* **Work item**: Print the data below verbatim, minus images.
+ + +
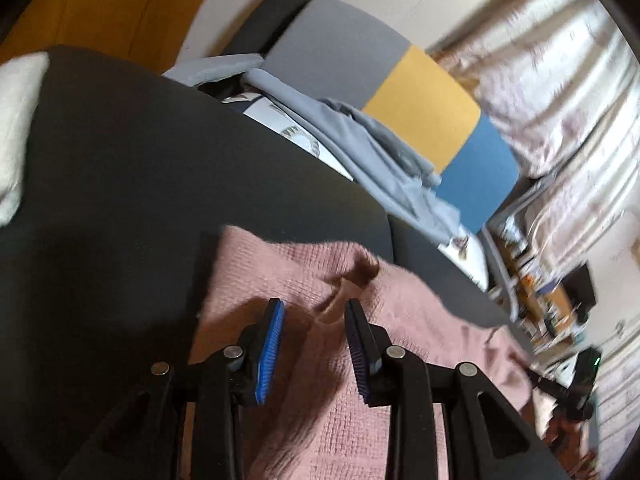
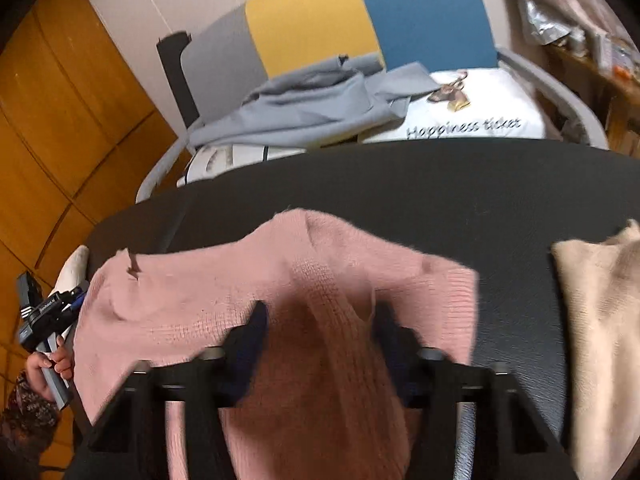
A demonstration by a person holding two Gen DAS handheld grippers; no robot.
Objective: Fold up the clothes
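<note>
Left tool [image 1: 314,336], nearest the lens: blue ribbed pads stand apart, a raised ridge of the pink knit sweater [image 1: 320,360] between them, pads not visibly pressing on it — read as open over the fabric. Right tool [image 2: 318,332]: fingers blurred, straddling a thick vertical fold of the same sweater [image 2: 280,300]; whether they pinch it I cannot tell.

Sweater lies on the dark worktop [image 2: 440,184], partly gathered, upper edge towards the far side, lower part running under both tools. A cream garment [image 2: 596,320] lies to its right, apart from it. Behind the worktop, a chair [image 2: 312,16] with grey, yellow and blue panels holds a heap of grey cloth [image 2: 304,104] and a white printed shirt [image 2: 472,120].

Step in hand, as I judge it: taking hold of the sweater to lay a fold. To do it well:
- catch one layer edge, not a bunched ridge
- hold both sides level, so the fold line runs straight
- keep it off the cream garment

Pose: both tools pitch down towards the worktop and look rolled — the horizon tilts in the left view. In the right view, the person's left hand [image 2: 48,364] grips its handle at the left edge of the sweater.
</note>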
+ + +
* **Answer below**:
A demonstration by a person holding two Gen DAS handheld grippers; no robot.
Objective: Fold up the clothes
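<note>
Left tool [image 1: 314,336], nearest the lens: blue ribbed pads stand apart, a raised ridge of the pink knit sweater [image 1: 320,360] between them, pads not visibly pressing on it — read as open over the fabric. Right tool [image 2: 318,332]: fingers blurred, straddling a thick vertical fold of the same sweater [image 2: 280,300]; whether they pinch it I cannot tell.

Sweater lies on the dark worktop [image 2: 440,184], partly gathered, upper edge towards the far side, lower part running under both tools. A cream garment [image 2: 596,320] lies to its right, apart from it. Behind the worktop, a chair [image 2: 312,16] with grey, yellow and blue panels holds a heap of grey cloth [image 2: 304,104] and a white printed shirt [image 2: 472,120].

Step in hand, as I judge it: taking hold of the sweater to lay a fold. To do it well:
- catch one layer edge, not a bunched ridge
- hold both sides level, so the fold line runs straight
- keep it off the cream garment

Pose: both tools pitch down towards the worktop and look rolled — the horizon tilts in the left view. In the right view, the person's left hand [image 2: 48,364] grips its handle at the left edge of the sweater.
</note>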

The exercise is complete as it stands.